Termina de ducharse y no sabe si vio una, dos o tres películas de Jarmusch. Pero en ese momento es más importante tomarse un té e irse a dormir porque ya está amaneciendo, repentinamente.

martes, 15 de marzo de 2011

Desquiciado amor

Hoy voy a hablarles de Anna, dice Arthur mientras la baba se desprende del labio inferior y moja su musculosa, a la altura de la panza. Quien haya visto, prosigue como si nada, sus ojos, no puede menos que enamorarse. Penetra con una mirada que son años, kilómetros y unas cuantas lucesitas que son suficientes para juntarse en una pintura blanca de una pared, de una terraza, de un edificio, de alguna ciudad muy grande, y traumar para toda la vida a un pobre tipo. Arthur se va a la cocina agarra una tijera, vuelve a pararse frente al espejo del dormitorio y corta el aire que hay entre su mirada de él mismo y el cristal que lo refleja. Hace un rato vio Pierrot, el loco. Anna Karina es lo más dulce que he conocido, dice una y mil veces.

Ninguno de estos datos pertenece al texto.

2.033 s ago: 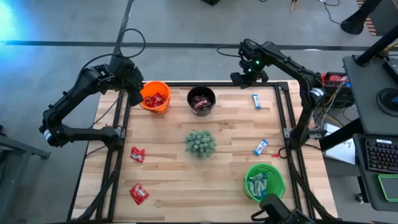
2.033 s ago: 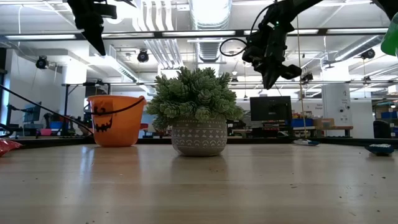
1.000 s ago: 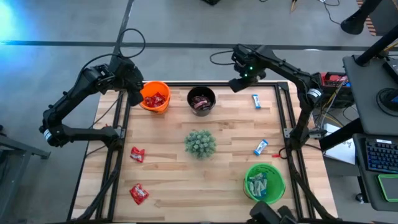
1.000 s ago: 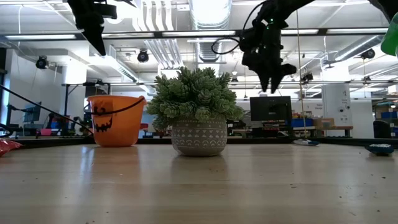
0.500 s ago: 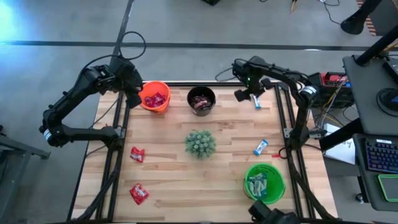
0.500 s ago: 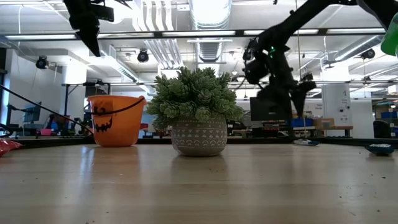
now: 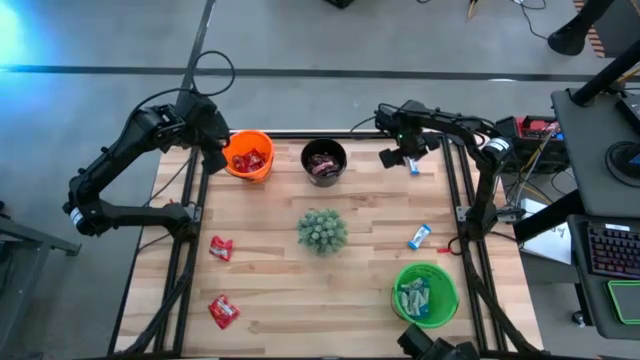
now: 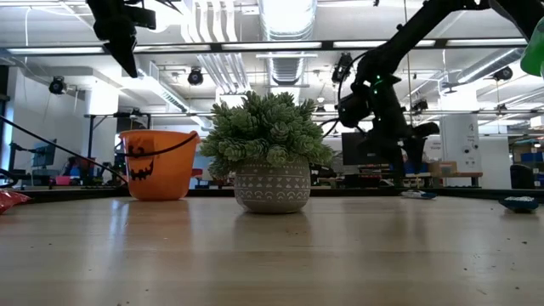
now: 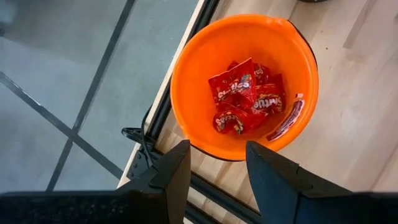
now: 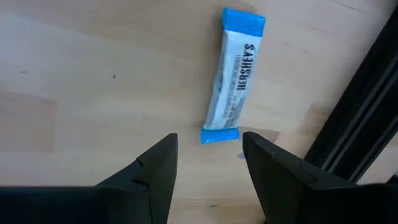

domingo, 13 de marzo de 2011

Resfrío

Pone Pause, se levanta casi corriendo, baja a hacer pis y a agarrar un buzo. Arthur estuvo un tiempo largo aguantándose el frio, después se le sumó las ganas de mear y decidió interrumpir la proyección; algo muy poco habitual en él. El día estaba espléndido y Arthur había estado dentro de su departamento, ocupado en algunos quehaceres domésticos. Aunque, en el mundo de Arthur, sería muy difícil definir “quehaceres domésticos”, por eso conviene reducir la explicación en estos triviales términos, en vez de explicar lo que hizo Arthur durante todo el día. Eran casi las 17 cuando subió a ver la peli. Calculó una temperatura mucho más elevada, pero de todos modos decidió no dar más vueltas. Errónea decisión. Ahora Arthur subía con un buzo puesto, una campera en una mano y un té en la otra. En la pantalla estaba el rostro lastimado de Edward Norton, de perfil. Mirando fijo un teléfono, que es Marla aunque no lo sabe. No sabe nada. Es todo. De fondo la silueta de Brad Pitt, en otro cuarto, con las piernas algo flexionadas y lo brazos extendidos hacia arriba, dando la espalda a la cámara, con el rostro apuntando a una ventana que mostraba un día como el que rodeaba a Arthur, pero ningún paisaje. Se sentó en el colchón con las piernas cruzadas, continuó viendo El club de la lucha mientras tomaba su té con miel.

Al rato se levanta, comienza a pelear contra él mismo. A veces, cuando pega, nota en el contrincante el rostro de su tía, otras el de Anabela, o el de su padre, o el de la vecina, o el de cualquier otra persona tan desconocida como su padre. Cae de espaldas al colchón, mira el cielo y siente que es el único rincón de la tierra que se ha salvado, porque no llego a tocarte, piensa. Empuja el cuerpo desnudo de Anabela hacia afuera del colchón, se seca la sangre, presiona Play y vuelve a ver la película.